A multifactor equation
La sselection of citations by language models remains a complex phenomenon. Confirmed factors include content quality and relevance, freshness and recency (significant impact — 40–60% of cited sources change monthly), structured formatting, real-time retrieval performance, and platform-specific preferences.
Possibly contributing factors include historical presence in training data, embedded authority associations, and signals derived from the WebGraph (direct or indirect).
Practical implications for optimization
The research suggests several courses of action.
- Don't ignore authority : although content and freshness matter significantly, domain-level signals probably play a role in the overall equation.

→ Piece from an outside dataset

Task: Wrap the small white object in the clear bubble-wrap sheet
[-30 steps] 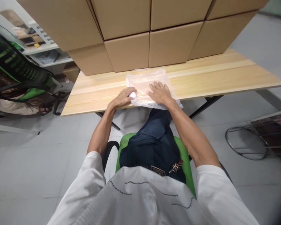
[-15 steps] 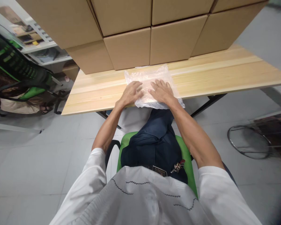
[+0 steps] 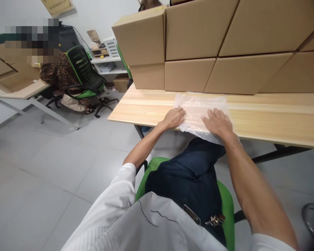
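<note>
A sheet of clear plastic wrap, or a thin plastic bag, lies crinkled on the wooden table, its near edge hanging over the front. My left hand rests on the plastic's left side, fingers stretched out and pointing inward. On the right part of the plastic my right hand lies flat, fingers spread. Neither hand grips anything. Whether something lies inside or under the plastic I cannot tell.
Stacked cardboard boxes form a wall along the table's back. To the left, a person sits in a green and black office chair at another table. A round metal frame stands on the floor at right.
The view has turned to the left, bringing the seated person and second table into sight. Both hands still lie on the plastic, with the left hand now closer to its left edge.
</note>
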`<action>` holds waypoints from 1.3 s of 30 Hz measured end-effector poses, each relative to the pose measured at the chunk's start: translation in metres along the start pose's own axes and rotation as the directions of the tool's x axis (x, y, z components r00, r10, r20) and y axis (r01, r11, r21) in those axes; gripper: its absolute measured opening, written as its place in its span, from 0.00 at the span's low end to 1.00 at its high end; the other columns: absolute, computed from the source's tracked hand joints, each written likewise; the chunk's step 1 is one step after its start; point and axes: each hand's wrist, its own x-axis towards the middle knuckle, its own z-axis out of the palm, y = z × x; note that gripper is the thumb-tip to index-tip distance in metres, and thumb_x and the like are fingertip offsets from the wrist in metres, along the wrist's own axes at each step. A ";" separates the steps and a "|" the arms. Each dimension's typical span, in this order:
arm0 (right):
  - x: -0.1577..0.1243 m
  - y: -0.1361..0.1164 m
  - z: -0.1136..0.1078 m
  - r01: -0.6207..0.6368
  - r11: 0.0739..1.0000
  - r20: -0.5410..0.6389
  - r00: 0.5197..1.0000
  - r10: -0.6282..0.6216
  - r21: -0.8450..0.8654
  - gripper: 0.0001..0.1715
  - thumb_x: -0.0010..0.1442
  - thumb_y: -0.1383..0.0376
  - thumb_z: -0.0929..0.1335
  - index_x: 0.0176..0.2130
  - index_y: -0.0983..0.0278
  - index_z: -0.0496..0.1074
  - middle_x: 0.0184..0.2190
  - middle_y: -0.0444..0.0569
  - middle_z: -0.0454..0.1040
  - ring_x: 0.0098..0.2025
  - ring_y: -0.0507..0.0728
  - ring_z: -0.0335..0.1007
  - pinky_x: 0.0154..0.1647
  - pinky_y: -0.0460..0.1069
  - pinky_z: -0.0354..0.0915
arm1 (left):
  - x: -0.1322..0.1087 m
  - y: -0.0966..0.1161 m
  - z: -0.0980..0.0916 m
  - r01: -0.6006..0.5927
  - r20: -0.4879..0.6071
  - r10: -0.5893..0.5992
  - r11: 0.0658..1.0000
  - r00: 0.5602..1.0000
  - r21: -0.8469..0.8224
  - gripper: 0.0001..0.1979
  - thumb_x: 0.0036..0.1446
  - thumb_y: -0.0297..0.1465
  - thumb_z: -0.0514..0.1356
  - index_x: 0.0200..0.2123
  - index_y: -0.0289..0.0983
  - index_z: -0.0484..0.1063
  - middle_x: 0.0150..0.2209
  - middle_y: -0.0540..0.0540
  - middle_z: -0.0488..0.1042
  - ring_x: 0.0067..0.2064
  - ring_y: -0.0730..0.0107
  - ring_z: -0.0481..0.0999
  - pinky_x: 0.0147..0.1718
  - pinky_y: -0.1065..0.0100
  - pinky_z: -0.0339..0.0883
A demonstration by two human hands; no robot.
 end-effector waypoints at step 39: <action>0.000 0.039 -0.002 -0.053 0.998 -0.023 0.998 0.053 -0.033 0.51 0.87 0.45 0.50 0.90 0.72 0.59 0.92 0.66 0.54 0.93 0.74 0.49 0.93 0.73 0.49 | -0.043 -0.045 -0.017 0.267 -0.058 -0.269 0.963 0.961 -0.033 0.21 0.77 0.25 0.56 0.63 0.38 0.84 0.67 0.33 0.83 0.70 0.46 0.81 0.76 0.49 0.75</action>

- Track multiple metrics : the CC Rank is one data point among others, not a silver bullet, but potentially useful for benchmarking. Understand the differences between platforms: Wikipedia dominates ChatGPT, Reddit dominates Perplexity and Google AI Overviews.
- Refocus link building priorities : Search Atlas' analysis recommends focusing on contextual and thematic connections rather than inflating authority; results show that a high Domain Rating or Domain Authority alone does not increase the likelihood of being cited by AI models.

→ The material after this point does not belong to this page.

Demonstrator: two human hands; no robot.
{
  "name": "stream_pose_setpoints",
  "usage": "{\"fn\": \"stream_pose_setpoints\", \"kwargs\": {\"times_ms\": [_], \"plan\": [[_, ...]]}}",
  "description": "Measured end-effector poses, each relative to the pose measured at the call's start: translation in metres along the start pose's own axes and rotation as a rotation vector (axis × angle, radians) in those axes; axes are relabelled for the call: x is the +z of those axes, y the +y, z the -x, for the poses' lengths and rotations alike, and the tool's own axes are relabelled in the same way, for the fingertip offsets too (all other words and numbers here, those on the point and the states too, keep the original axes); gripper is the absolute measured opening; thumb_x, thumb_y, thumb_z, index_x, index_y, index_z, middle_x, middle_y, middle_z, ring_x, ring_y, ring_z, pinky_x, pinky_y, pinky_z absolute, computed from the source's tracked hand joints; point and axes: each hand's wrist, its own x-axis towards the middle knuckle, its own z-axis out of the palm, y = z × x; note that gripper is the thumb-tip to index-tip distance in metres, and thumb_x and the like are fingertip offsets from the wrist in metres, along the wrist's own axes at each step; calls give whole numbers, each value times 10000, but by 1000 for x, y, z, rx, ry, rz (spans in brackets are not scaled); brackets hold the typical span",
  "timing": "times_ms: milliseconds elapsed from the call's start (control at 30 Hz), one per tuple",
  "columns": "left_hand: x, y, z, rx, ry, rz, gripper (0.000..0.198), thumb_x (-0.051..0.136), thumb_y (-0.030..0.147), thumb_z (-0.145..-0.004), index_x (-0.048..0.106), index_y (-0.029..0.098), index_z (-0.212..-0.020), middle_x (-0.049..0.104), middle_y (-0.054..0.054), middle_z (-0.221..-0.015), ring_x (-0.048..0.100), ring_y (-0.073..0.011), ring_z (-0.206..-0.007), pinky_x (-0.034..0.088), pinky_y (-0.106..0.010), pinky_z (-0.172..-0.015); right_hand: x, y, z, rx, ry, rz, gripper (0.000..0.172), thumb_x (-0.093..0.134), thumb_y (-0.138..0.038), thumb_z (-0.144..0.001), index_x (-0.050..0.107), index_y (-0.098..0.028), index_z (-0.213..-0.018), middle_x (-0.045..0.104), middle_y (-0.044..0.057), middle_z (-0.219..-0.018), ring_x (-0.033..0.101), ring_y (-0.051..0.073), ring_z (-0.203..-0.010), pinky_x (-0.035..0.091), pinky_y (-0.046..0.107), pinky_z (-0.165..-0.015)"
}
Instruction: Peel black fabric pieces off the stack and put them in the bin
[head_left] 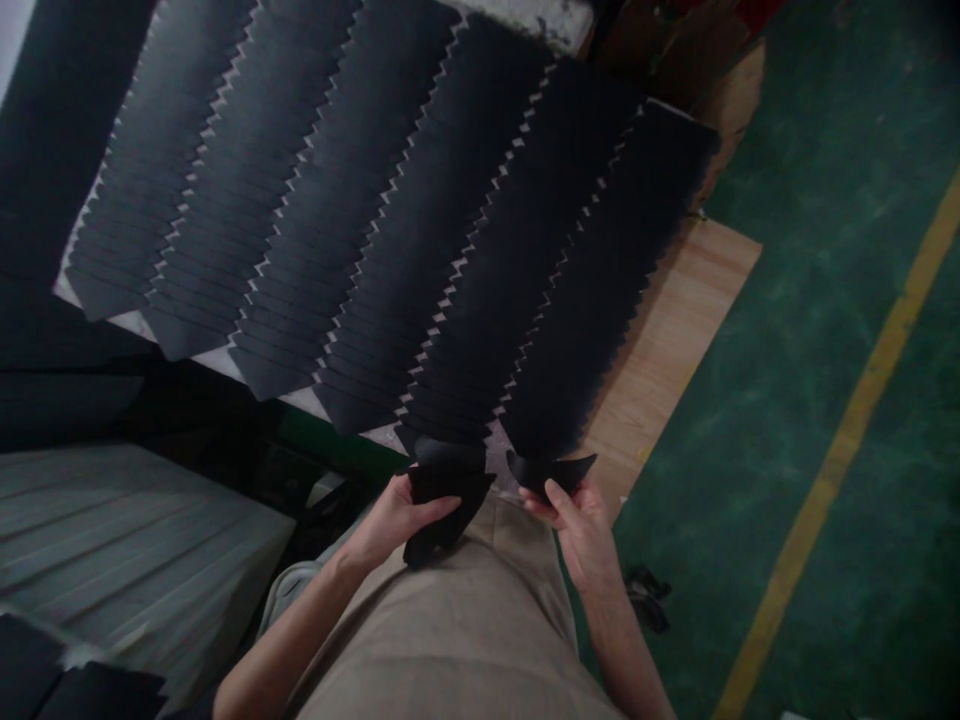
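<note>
Overlapping dark sheet pieces point(360, 220) with pointed ends lie in several long rows on a pale board, just beyond my hands. My left hand point(401, 520) is closed on a small stack of dark pieces point(444, 505), thumb on top, close to my lap. In my right hand point(574, 510) a single dark piece point(551, 470) is pinched between thumb and fingers, its ends curling upward. That piece is at the near end of the rightmost row. Whether it touches the row I cannot tell.
A light wooden board point(660, 340) juts out under the right side of the rows. To the right is a green floor point(855, 450) with a yellow line point(840, 460). At lower left stands a pale ridged surface point(135, 550), with more dark pieces point(97, 685) near it.
</note>
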Motion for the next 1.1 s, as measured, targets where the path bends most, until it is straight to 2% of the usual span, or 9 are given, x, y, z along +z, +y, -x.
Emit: {"fn": "stream_pose_setpoints", "kwargs": {"times_ms": [133,233,400,533,600,667,733,900,1100], "plan": [[2,12,5,-55,-237,128,625,821,283,-708,575,191,-1276,714,-59,-1078,678,-230,-955,559,-314,-841,12,13,1,12,13,-38,406,727,-368,-776,528,-250,-1110,703,38,-1068,714,211,-800,596,354,-689],[16,17,3,-60,-323,157,576,836,288,-684,631,158,-1206,723,-73,-1030,679,-247,-958,557,-317,-847,16,23,5,25,-24,-30,435,723,-377,-769,536,-233,-1135,690,77,-1133,693,249,-936,590,396,-755],[28,12,-6,11,-206,-19,389,796,364,-727,709,138,-1032,739,-64,-938,683,-204,-787,560,-263,-692,-2,26,4,-65,-20,131,447,749,-377,-731,551,-215,-1098,704,75,-1006,673,238,-919,561,396,-801],[23,14,-4,257,-42,-347,329,805,360,-684,730,175,-945,730,-32,-906,657,-209,-828,539,-261,-730,-20,6,-6,-292,-52,420,572,771,-338,-718,519,-259,-1225,642,74,-1129,639,228,-984,540,393,-827],[23,21,-1,350,-26,-400,303,794,356,-682,734,188,-928,729,-27,-902,651,-214,-843,536,-275,-774,-23,-7,-9,-453,-147,729,367,729,-293,-759,626,-271,-1110,574,81,-1266,564,254,-1148,493,438,-931],[27,31,2,390,-109,-415,248,731,373,-745,743,194,-915,732,-29,-893,652,-214,-835,532,-288,-798,-22,-18,-11,-598,-241,1005,103,685,-232,-788,695,-258,-887,545,62,-1321,461,280,-1274,416,488,-1027],[32,39,2,401,-150,-418,242,678,385,-790,749,194,-922,736,-33,-896,654,-218,-836,531,-296,-805,-18,-26,-12,-701,-293,1171,53,668,-209,-804,698,-251,-814,576,53,-1298,436,294,-1295,380,517,-1051],[36,38,-3,399,-109,-393,244,671,333,-796,747,203,-988,740,-33,-923,663,-223,-842,546,-303,-802,-11,-29,-12,-569,-378,1229,198,502,-297,-954,682,-269,-1032,725,23,-953,664,205,-897,508,383,-845],[26,20,-11,332,-52,-434,266,693,271,-788,730,192,-1039,745,-22,-958,672,-221,-878,545,-289,-823,-17,-23,-30,-476,-245,1134,254,485,-386,-955,678,-270,-1073,724,21,-1016,684,211,-911,527,340,-816]]}}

The question of the long tail
If your domain sits in Common Crawl’s long tail (ranked worse than 1 million), it’s worth investigating whether this correlates with citation difficulties. Mozilla points out that Common Crawl’s mission as an organization does not easily align with the needs of building trustworthy AI.
The organization deliberately does not remove hate speech, wanting its data to remain useful to researchers studying these phenomena. However, this data is undesirable for training language models because it can lead to harmful outputs.
Towards more transparency
Mozilla recommends that Common Crawl better highlight the limitations and biases of its data, and be more transparent about its governance. The organization should also require greater transparency around generative AI by asking AI builders to disclose their use of Common Crawl.
For Mozilla, the companies behind AIs should create or support dedicated intermediaries responsible for filtering Common Crawl in transparent and responsible ways. In the long term, Mozilla advocates reducing reliance on sources like Common Crawl and placing greater emphasis on training generative AI with datasets created and curated by humans in a fair and transparent manner.
The relationship between Common Crawl’s authority metrics and language model citations merits rigorous empirical study. The CC Rank Checker tool is a small contribution to making these data accessible, but deeper questions require more research, more data, and more transparency from AI companies about the composition of their training datasets.
The article “Common Crawl: the hidden metric that could influence your visibility in AIs” was published on the site Abondance.